Cain isn’t so unlike us. Our sinful tendency is to become self-focused and to make worship what WE want it to be— we can easily make ourselves the focus of worship rather than our great God. Sometimes what is really needed, and what God would have us to do, isn’t necessarily where our giftedness lies.
We can continue in sin that leads to death yelling, “This is just the way I am!” All the while, our good and gracious God longs for us to run into His arms. He is longing to show His strength through our weaknesses (2 Corinthians 12:7-10). He loved us first— and He receives and accepts us when we accept Him. My sin nature, sinful tendencies, personality and even my gifts should not define who I am. I am adopted into Christ’s family. He calls me blameless, pure, His bride. He wants to make me into His likeness.

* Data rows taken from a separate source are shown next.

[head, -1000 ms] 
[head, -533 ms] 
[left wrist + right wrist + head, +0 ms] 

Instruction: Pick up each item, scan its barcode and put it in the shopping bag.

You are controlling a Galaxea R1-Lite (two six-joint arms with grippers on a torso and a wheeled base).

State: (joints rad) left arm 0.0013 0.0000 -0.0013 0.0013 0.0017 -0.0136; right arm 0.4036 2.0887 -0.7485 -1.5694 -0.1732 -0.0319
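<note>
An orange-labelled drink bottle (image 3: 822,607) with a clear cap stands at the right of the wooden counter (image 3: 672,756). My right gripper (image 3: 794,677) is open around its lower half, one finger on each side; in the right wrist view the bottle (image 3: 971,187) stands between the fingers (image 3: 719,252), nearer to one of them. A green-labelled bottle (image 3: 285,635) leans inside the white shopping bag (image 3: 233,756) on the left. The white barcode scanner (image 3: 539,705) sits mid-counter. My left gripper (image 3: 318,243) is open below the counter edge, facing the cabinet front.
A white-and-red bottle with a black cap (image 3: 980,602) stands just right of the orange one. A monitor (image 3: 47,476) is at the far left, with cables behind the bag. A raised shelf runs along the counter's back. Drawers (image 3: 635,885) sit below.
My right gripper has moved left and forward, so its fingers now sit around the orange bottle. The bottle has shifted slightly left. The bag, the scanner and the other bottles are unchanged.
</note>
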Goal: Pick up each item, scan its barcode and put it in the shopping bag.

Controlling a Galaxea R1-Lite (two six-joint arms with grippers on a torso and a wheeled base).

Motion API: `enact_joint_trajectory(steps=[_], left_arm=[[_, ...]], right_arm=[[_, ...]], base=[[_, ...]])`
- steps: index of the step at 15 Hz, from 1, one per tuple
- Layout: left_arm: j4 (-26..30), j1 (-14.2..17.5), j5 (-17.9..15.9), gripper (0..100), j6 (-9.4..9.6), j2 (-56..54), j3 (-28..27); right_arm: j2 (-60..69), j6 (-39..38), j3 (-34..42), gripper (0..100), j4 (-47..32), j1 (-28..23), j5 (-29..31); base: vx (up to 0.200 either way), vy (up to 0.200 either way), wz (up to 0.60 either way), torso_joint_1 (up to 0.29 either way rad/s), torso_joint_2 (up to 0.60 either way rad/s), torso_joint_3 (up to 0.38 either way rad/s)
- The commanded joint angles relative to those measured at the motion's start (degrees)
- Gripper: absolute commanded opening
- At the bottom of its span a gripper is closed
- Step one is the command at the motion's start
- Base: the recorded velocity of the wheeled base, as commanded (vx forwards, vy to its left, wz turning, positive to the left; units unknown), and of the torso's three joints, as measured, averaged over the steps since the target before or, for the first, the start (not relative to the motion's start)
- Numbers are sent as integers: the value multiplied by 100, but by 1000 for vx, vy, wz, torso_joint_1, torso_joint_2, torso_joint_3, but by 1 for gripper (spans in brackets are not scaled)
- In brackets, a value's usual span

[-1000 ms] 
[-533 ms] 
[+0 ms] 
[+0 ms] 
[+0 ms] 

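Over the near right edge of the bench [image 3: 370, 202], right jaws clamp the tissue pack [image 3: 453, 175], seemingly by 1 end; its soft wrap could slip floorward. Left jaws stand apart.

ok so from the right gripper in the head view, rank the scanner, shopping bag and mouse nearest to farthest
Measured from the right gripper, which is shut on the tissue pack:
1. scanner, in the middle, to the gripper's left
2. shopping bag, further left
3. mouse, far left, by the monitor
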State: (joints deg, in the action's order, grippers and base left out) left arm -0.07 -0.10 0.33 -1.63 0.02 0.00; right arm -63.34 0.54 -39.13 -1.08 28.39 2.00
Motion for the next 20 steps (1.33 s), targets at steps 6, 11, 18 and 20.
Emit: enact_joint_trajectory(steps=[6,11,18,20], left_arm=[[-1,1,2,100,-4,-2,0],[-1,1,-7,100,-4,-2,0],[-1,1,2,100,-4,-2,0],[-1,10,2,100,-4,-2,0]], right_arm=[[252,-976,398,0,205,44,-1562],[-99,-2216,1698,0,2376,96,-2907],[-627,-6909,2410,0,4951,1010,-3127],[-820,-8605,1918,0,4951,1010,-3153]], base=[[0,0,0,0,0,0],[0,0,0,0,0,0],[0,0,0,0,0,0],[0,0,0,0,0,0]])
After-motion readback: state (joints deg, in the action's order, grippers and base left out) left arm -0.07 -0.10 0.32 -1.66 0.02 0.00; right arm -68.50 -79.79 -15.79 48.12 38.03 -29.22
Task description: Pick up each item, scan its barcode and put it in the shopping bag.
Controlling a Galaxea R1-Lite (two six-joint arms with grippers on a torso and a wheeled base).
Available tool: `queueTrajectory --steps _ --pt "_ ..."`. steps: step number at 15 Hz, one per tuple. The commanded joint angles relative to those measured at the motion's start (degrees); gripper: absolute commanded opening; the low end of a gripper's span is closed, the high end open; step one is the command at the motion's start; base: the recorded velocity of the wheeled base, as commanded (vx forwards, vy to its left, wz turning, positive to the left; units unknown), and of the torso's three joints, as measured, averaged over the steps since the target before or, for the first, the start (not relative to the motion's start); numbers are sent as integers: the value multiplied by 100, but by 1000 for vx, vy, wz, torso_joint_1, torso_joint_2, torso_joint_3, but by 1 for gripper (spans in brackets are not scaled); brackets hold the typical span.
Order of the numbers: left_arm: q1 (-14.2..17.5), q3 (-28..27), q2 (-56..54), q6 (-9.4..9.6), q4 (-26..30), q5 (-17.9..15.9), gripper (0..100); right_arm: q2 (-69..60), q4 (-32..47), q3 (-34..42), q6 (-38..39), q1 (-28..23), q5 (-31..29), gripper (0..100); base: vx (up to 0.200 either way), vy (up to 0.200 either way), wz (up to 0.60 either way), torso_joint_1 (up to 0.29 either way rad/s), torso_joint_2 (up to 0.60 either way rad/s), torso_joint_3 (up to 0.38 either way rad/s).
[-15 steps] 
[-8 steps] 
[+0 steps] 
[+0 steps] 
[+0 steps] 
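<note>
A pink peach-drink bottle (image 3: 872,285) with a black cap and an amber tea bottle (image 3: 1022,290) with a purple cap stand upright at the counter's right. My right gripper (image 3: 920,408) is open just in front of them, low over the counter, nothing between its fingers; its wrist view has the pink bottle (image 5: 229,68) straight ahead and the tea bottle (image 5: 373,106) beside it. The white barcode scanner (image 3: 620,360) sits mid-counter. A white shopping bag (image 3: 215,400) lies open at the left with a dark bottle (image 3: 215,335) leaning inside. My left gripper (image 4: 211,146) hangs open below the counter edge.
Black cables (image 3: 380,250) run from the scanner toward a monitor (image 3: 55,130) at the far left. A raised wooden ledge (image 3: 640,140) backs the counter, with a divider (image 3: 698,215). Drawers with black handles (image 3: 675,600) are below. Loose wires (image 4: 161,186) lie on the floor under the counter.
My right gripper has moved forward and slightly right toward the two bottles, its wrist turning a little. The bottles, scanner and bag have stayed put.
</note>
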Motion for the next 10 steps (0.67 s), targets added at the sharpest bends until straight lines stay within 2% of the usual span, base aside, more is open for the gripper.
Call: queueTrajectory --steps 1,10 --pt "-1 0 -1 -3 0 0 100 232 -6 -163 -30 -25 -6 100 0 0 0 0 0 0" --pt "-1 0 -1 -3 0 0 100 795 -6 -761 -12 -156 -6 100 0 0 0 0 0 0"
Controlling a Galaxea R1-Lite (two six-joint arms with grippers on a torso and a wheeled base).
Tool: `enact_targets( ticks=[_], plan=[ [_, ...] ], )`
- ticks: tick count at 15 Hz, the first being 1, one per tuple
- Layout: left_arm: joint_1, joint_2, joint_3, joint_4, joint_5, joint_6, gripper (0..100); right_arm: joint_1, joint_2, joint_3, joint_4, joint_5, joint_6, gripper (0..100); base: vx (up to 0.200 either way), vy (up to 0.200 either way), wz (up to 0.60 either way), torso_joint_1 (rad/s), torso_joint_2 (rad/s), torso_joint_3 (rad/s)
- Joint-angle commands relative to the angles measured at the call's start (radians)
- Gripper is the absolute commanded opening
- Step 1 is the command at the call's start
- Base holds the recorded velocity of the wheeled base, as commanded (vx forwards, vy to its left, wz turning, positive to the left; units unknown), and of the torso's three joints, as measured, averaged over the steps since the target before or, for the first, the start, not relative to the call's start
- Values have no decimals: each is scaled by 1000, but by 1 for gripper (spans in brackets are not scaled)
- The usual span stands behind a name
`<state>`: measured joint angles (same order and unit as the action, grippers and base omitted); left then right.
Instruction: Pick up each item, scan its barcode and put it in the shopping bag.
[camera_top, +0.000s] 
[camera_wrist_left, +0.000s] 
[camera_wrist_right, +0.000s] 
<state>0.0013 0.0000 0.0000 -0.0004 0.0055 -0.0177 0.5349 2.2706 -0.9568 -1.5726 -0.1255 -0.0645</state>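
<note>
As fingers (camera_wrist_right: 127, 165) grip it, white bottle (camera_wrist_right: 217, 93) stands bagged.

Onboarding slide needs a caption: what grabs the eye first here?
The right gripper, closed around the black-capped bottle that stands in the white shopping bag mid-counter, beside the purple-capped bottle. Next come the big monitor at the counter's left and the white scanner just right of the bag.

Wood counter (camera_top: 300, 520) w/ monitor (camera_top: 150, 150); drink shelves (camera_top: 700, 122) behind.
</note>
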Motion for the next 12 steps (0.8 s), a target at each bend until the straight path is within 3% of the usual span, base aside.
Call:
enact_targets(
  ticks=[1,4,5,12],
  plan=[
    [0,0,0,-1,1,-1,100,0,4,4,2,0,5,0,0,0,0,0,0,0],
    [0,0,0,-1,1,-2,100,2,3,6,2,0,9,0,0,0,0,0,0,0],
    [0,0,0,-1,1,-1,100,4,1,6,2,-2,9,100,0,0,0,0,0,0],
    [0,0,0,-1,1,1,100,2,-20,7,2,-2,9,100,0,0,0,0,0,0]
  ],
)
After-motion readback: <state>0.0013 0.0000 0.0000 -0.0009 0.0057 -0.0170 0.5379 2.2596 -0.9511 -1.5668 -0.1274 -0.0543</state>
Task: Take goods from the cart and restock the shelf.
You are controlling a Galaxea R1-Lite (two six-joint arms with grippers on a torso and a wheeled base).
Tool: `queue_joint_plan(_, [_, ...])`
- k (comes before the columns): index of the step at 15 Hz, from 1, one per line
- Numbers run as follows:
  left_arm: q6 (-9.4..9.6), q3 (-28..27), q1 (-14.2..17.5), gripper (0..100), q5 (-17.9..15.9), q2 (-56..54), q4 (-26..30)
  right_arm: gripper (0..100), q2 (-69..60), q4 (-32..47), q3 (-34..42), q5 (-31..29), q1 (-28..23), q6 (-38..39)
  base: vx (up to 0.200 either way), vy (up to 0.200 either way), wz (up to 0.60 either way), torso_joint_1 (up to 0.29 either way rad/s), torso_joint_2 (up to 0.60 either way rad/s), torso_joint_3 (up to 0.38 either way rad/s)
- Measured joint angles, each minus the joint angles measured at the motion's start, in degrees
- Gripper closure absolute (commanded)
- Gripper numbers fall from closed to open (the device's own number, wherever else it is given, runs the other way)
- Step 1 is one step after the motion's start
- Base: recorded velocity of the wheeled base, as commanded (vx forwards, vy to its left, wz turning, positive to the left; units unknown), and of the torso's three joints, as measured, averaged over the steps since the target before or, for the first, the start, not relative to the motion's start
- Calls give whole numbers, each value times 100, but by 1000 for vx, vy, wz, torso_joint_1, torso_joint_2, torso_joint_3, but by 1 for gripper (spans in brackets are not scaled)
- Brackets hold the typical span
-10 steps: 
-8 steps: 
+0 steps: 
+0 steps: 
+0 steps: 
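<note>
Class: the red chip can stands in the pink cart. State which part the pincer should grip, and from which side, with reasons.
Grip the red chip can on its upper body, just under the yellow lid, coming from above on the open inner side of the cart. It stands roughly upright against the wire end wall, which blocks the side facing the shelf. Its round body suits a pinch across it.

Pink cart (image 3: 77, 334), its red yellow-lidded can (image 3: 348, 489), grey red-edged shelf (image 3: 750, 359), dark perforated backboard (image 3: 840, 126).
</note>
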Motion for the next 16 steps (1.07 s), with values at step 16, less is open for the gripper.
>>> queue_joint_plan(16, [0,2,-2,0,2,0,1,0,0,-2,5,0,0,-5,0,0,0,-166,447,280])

He desires for us to walk and worship in His ways— the ways that lead to life. Praise the Lord for His mercy. The story of Cain holds hope.
We don’t know if Cain began to live in obedience to God after this. We know he lived for a long time. Genesis 4:20 specifically mentions that some of his descendants were known for raising LIVESTOCK…which seems significant to me. However, he did build a city, which may have been in defiance unless God told him his time of being a vagabond could be over (because part of Cain’s punishment was that he would be a wanderer).
The state of Cain’s heart after correction is uncertain. I don’t think we’ll know until our earthly lives are over.
What I can seek to understand and change is the state of my own heart in relation to the Lord:
Am I worshiping the Lord and living my life for Him through obedience to His word and His Spirit? In other words, am I worshiping the Lord or myself?
How do I respond to correction?
What do I need to sacrifice?
God is so worthy every bit of my soul, my heart, my mind.
To be in His presence is life, freedom, and peace.
It is only with His help and His grace that we can worship Him the way He deserves to be worshiped.
My soul yearns for His hand physically in mine— for all of my brokenness restored.
For now, with the help of God’s mighty grace, we fight the evil within and without us. We may fall in our weakness, but He picks us up. He says, “My grace is sufficient” (2 Corinthians 12:9).